Calculator Inputs
Example Data Table
| Example function | Critical point | Type | Key note |
|---|---|---|---|
| f(x) = x³ - 6x² + 9x + 15 | x = 1 | Local maximum | Second derivative is negative. |
| f(x) = x³ - 6x² + 9x + 15 | x = 3 | Local minimum | Second derivative is positive. |
| f(x) = -2x² + 8x - 1 | x = 2 | Maximum | Quadratic opens downward. |
Formula Used
Function model: f(x) = ax³ + bx² + cx + d
First derivative: f′(x) = 3ax² + 2bx + c
Second derivative: f″(x) = 6ax + 2b
Critical points: Solve f′(x) = 0 to get stationary values.
Classification rule: If f″(x) < 0, the point is a local maximum. If f″(x) > 0, the point is a local minimum.
Closed interval extrema: Compare function values at critical points and interval endpoints to locate overall maximum and minimum.
How to Use This Calculator
- Enter coefficients a, b, c, and d for your polynomial.

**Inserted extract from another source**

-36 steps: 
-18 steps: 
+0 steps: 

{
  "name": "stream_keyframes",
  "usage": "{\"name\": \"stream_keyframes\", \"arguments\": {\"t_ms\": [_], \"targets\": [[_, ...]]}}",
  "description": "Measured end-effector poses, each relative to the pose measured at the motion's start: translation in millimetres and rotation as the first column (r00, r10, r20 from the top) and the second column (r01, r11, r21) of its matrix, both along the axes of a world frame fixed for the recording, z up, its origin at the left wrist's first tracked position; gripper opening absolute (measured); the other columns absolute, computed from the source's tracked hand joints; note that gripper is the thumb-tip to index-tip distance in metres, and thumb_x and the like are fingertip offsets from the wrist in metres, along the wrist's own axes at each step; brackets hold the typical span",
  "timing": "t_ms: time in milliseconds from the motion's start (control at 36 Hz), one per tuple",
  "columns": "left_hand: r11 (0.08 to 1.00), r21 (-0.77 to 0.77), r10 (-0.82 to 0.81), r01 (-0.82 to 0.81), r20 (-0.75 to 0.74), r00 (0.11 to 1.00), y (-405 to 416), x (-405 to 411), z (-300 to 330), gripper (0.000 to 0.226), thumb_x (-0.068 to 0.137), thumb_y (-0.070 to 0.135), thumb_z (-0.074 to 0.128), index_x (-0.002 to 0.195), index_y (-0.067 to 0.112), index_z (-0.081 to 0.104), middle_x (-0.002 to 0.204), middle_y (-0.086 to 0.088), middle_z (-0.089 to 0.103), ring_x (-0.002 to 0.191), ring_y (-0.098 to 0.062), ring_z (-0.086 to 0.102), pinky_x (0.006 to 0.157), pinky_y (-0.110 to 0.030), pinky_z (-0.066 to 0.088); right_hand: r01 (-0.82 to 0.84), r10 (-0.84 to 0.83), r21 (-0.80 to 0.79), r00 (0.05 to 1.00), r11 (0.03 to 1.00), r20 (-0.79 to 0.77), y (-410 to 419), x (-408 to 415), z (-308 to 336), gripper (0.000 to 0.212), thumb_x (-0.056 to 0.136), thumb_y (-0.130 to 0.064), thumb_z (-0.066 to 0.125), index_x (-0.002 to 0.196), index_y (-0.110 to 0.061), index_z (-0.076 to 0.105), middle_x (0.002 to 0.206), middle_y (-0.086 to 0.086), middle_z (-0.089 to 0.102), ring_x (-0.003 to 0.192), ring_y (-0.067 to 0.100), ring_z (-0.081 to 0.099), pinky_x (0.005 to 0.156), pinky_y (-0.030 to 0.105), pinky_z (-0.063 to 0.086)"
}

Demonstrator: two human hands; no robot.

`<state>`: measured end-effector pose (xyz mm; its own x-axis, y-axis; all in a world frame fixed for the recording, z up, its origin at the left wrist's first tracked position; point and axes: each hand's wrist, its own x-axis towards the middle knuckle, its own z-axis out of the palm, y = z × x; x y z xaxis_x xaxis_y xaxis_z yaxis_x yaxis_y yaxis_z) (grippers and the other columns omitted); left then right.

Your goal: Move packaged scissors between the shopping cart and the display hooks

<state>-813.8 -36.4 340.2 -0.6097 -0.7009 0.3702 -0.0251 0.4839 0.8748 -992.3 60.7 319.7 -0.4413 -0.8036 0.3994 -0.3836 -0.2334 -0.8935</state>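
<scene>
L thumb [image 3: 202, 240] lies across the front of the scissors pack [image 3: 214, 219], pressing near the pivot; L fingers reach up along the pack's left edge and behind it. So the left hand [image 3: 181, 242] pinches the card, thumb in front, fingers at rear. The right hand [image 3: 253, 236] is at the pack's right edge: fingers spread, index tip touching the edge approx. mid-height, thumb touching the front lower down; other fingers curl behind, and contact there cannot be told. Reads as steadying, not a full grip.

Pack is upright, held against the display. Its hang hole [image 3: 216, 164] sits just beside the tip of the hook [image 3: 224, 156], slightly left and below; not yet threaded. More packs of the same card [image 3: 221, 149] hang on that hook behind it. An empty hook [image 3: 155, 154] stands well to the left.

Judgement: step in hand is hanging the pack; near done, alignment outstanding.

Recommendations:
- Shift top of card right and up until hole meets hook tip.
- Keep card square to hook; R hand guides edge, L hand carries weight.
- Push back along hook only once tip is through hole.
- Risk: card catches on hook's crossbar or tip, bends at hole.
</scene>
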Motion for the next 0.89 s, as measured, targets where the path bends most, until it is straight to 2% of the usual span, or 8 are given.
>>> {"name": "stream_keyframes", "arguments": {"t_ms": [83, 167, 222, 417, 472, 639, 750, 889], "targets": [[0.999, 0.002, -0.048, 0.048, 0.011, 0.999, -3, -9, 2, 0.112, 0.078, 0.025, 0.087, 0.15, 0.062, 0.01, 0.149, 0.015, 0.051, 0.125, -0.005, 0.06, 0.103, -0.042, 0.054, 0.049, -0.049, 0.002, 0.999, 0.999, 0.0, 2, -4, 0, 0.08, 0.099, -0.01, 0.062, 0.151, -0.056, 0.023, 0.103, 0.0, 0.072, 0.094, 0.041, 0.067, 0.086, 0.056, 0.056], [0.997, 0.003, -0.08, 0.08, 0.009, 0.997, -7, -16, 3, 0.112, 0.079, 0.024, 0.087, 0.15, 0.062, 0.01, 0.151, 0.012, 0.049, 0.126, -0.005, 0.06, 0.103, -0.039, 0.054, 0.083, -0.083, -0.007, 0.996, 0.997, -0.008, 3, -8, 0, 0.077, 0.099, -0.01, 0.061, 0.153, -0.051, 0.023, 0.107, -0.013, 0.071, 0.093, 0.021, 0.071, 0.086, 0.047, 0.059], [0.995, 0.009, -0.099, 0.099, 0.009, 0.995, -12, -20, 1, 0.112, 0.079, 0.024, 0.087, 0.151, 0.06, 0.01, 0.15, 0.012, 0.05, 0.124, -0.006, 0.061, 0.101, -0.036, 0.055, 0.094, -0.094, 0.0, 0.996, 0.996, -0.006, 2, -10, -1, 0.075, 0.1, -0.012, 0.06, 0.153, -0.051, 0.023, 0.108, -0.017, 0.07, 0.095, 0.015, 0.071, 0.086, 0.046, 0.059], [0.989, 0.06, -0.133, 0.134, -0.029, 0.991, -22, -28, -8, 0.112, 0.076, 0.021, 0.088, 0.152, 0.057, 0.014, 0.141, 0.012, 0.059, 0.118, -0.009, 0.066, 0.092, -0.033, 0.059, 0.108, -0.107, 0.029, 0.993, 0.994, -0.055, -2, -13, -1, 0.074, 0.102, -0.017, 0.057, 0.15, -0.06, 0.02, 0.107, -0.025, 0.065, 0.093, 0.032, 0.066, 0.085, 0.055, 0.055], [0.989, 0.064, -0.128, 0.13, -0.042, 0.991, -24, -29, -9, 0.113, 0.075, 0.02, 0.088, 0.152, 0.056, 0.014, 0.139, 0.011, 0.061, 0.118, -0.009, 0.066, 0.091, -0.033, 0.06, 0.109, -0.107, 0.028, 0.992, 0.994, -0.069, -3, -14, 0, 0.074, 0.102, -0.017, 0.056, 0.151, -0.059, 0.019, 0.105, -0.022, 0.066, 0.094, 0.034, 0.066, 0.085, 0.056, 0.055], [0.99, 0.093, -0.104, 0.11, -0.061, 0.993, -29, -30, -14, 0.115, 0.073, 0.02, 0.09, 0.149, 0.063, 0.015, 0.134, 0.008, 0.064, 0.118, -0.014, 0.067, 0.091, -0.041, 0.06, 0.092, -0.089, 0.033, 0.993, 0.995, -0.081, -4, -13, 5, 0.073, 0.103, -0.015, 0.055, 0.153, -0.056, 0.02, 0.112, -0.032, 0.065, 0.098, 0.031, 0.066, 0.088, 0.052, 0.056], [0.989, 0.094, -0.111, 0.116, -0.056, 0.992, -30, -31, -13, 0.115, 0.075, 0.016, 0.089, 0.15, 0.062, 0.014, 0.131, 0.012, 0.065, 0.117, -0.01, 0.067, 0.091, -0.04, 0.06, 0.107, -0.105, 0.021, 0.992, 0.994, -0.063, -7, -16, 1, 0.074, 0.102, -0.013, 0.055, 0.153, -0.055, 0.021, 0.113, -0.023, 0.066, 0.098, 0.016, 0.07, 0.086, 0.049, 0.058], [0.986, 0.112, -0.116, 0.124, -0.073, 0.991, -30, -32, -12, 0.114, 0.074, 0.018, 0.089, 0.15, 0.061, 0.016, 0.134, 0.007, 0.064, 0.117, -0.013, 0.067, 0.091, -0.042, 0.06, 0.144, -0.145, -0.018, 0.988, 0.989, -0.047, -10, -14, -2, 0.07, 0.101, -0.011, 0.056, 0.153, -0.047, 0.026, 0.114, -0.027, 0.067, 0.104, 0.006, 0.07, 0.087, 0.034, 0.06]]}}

- Set the interval start and end for closed interval analysis.
- Choose a sample step to build the supporting data table.

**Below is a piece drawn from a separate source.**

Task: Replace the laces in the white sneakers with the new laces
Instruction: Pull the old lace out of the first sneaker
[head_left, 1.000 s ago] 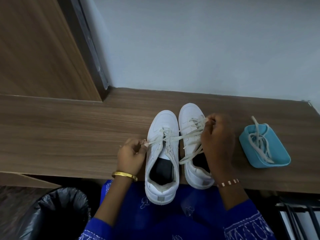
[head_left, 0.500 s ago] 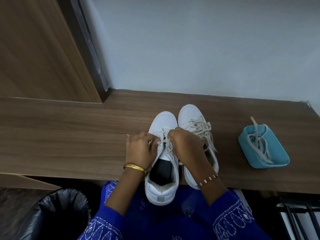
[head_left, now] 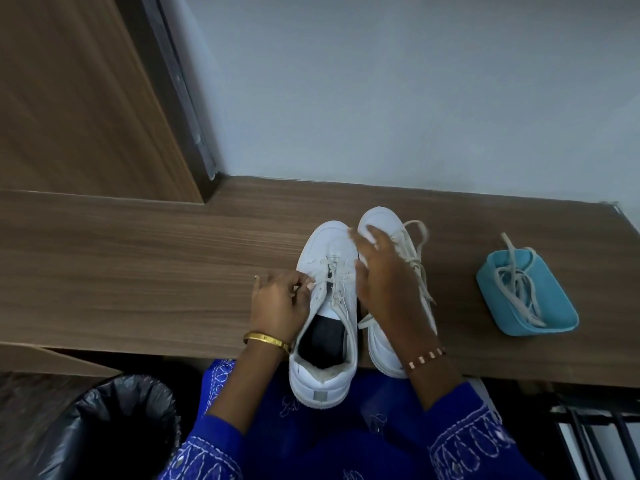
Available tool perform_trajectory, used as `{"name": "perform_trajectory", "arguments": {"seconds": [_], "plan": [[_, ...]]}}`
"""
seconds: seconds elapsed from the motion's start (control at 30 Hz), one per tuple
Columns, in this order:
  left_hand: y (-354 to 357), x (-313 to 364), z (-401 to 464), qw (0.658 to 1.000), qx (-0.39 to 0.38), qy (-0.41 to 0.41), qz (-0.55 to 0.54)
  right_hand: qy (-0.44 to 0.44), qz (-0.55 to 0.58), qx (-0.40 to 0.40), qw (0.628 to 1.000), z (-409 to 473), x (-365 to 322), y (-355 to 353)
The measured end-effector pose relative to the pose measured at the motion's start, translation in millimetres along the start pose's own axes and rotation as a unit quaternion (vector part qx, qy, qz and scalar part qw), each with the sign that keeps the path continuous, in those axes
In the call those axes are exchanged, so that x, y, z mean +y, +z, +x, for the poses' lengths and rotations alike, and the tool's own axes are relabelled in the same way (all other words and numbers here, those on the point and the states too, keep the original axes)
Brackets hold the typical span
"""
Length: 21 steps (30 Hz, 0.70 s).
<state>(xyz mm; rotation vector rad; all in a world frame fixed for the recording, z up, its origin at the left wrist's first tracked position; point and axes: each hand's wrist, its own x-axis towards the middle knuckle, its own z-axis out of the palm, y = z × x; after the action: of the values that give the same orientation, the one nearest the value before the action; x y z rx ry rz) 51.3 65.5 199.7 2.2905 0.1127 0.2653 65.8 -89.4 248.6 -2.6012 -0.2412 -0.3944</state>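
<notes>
White sneakers (head_left: 327, 306) at frame centre on the bench (head_left: 138, 271) both look laced but untied, spare laces (head_left: 519, 289) in the blue tray (head_left: 554, 320); left hand (head_left: 280, 303) pinches a lace, right hand (head_left: 384, 282) spread, grasping nothing.

The desk (head_left: 138, 271) is matt wood-grain. On it, the sneakers (head_left: 329, 244) look smooth and leathery. Right of them, the blue tray (head_left: 554, 306) looks smooth plastic.

Low in the middle of the frame, the left hand (head_left: 278, 303) curls its fingers with thumb and forefinger pinched together, while just right of it the right hand (head_left: 384, 282) reaches up-frame, fingers straight and spread.
</notes>
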Motion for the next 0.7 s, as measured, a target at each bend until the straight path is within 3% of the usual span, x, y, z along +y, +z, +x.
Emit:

- Enter a specific x value for direct function evaluation.
- Press Submit to show extrema above the form.
- Review critical points, interval extrema, and the generated derivative table.
- Use CSV download for spreadsheets and PDF download for printable study sheets.
Frequently Asked Questions
1. What does this calculator find?
It finds stationary points, classifies them as maxima or minima, checks interval extrema, evaluates derivatives, and builds a supporting sample table.
2. Can it analyze quadratic functions too?
Yes. Set the cubic coefficient to zero. The calculator then treats the expression as a quadratic and classifies its single turning point.
3. Why are there no critical points sometimes?
Some functions have derivatives without real roots. In that case, the function keeps increasing, decreasing, or stays constant across real x values.
4. What is the difference between local and interval extrema?
Local extrema occur near stationary points. Interval extrema compare those points with endpoints, so they give the overall highest and lowest values on the chosen interval.
5. How does the second derivative help?
A negative second derivative indicates downward curvature, which signals a local maximum. A positive second derivative indicates upward curvature, which signals a local minimum.
6. What is the inflection point?
For cubic functions, the inflection point is where concavity changes. It occurs when the second derivative equals zero.
7. Why include a sample step field?
The sample step controls the spacing of x values in the output table. Smaller steps create denser tables for closer inspection.
8. What does the CSV export contain?
The export includes the function summary, interval extrema, evaluation point values, and can be extended easily for larger worksheet workflows.